--- START ---
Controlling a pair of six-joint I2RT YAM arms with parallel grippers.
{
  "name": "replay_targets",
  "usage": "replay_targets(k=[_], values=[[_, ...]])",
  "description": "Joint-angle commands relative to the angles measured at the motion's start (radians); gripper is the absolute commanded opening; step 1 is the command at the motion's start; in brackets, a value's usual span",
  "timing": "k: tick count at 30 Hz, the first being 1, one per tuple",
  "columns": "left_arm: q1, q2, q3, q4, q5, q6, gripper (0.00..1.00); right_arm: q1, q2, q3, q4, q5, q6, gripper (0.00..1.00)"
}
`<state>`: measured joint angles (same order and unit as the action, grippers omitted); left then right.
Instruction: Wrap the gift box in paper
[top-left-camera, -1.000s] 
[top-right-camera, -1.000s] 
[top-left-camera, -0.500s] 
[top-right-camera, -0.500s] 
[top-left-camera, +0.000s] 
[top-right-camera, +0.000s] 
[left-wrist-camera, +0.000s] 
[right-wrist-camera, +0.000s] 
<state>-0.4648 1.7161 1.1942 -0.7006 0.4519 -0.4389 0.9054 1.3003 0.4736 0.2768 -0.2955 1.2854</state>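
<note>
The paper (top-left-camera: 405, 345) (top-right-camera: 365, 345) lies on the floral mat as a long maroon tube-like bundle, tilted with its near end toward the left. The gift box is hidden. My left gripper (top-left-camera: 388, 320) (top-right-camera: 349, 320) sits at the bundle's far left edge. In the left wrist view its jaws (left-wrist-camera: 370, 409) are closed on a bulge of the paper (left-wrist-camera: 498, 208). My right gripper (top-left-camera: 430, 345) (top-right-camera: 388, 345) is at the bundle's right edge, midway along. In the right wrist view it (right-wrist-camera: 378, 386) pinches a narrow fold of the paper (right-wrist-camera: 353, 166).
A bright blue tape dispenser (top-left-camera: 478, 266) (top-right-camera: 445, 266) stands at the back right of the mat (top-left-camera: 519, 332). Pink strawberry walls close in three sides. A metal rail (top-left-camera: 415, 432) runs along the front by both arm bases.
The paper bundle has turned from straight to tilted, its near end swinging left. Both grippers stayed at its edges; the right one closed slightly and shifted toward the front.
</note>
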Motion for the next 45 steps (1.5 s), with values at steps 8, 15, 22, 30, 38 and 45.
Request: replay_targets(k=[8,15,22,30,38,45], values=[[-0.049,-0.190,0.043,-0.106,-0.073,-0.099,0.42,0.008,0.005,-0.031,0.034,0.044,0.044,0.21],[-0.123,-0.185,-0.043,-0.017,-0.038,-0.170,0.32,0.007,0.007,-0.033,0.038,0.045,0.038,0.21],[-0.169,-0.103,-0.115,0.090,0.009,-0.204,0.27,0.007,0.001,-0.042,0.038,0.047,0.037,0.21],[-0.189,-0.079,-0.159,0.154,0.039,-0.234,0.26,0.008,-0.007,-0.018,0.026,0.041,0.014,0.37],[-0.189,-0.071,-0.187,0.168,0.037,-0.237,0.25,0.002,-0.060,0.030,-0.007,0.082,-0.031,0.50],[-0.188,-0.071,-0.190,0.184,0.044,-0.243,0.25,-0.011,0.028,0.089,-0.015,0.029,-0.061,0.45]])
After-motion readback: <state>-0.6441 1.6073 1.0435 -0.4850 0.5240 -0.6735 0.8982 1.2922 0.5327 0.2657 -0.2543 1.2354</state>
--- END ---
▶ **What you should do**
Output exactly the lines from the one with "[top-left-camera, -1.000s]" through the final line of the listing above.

▶ **Answer section**
[top-left-camera, -1.000s] 
[top-right-camera, -1.000s] 
[top-left-camera, -0.500s] 
[top-right-camera, -0.500s] 
[top-left-camera, +0.000s] 
[top-right-camera, +0.000s] 
[left-wrist-camera, +0.000s] 
[right-wrist-camera, +0.000s] 
<state>-0.4648 1.7161 1.1942 -0.7006 0.4519 -0.4389 0.9054 1.3003 0.4736 0.2768 -0.2955 1.2854</state>
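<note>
The paper (top-left-camera: 405, 345) (top-right-camera: 365, 345) lies on the floral mat as a long maroon tube-like bundle, tilted with its near end toward the left. The gift box is hidden. My left gripper (top-left-camera: 388, 320) (top-right-camera: 349, 320) sits at the bundle's far left edge. In the left wrist view its jaws (left-wrist-camera: 370, 409) are closed on a bulge of the paper (left-wrist-camera: 498, 208). My right gripper (top-left-camera: 430, 345) (top-right-camera: 388, 345) is at the bundle's right edge, midway along. In the right wrist view it (right-wrist-camera: 378, 386) pinches a narrow fold of the paper (right-wrist-camera: 353, 166).
A bright blue tape dispenser (top-left-camera: 478, 266) (top-right-camera: 445, 266) stands at the back right of the mat (top-left-camera: 519, 332). Pink strawberry walls close in three sides. A metal rail (top-left-camera: 415, 432) runs along the front by both arm bases.
The paper bundle has turned from straight to tilted, its near end swinging left. Both grippers stayed at its edges; the right one closed slightly and shifted toward the front.
</note>
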Motion for the next 45 steps (1.5 s), with values at steps 8, 15, 22, 30, 38 and 45.
Request: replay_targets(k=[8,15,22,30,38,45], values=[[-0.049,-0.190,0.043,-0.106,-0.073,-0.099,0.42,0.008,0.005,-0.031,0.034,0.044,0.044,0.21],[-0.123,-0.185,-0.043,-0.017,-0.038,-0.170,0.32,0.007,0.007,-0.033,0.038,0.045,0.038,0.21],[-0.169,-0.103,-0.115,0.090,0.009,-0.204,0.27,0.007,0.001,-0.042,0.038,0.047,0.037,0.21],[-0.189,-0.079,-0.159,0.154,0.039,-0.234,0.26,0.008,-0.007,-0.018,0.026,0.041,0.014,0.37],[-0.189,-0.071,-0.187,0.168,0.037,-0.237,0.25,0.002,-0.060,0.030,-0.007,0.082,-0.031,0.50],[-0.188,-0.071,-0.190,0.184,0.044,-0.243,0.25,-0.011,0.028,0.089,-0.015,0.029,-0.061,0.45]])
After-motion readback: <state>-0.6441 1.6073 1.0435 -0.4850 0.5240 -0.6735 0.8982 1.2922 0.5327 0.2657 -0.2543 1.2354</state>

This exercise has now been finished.